Denoise Comparison

Raw path traced output at 8 samples per pixel on the left and same output but denoised using Machine Learning on the right

Machine Learning (ML) is everywhere! Even on the real-time/gaming side of things, ML is becoming an increasingly important part of the future with already existing techniques like DLSS beating out top non-ML based techniques in visual quality while still being fast enough to run at 60FPS (or even framegen up to 120!). Despite that, most folks even with a deep understanding of how GPUs work, don’t have much of an intuition on what these ML-based GPU workloads are actually doing.

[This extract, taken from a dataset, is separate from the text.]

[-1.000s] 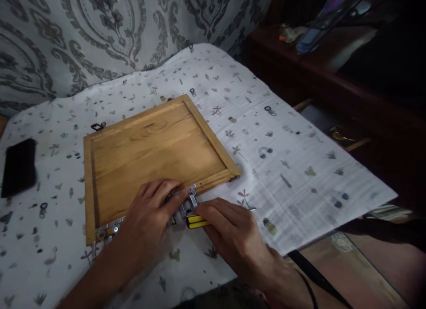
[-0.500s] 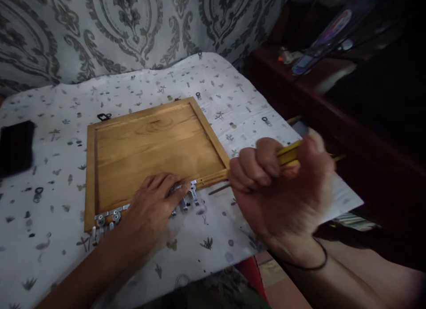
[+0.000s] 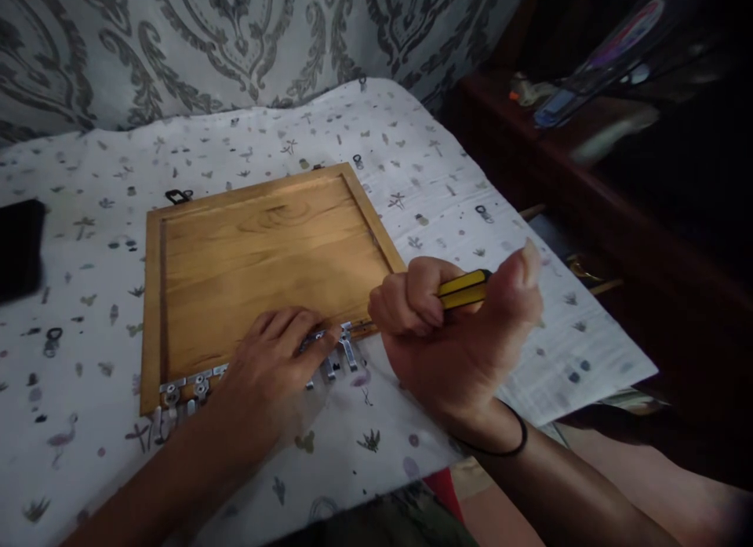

The way I’ve targetted this post is it’s just enough knowledge to make machine learning feel a less like black magic for rendering engineers and begin to develop a vague understanding of of what is actually going on when we talk about tech like DLSS, Open Image Denoise, XeSS, etc. To go about this, I will narrow in on a single case study: Open Image Denoise. I am far from an expert, and in fact I’d consider myself a beginner when it comes to Machine Learning. Almost all of my knowledge stems from some recent work I did to port Open Image Denoise to DirectML in my hobby path tracer.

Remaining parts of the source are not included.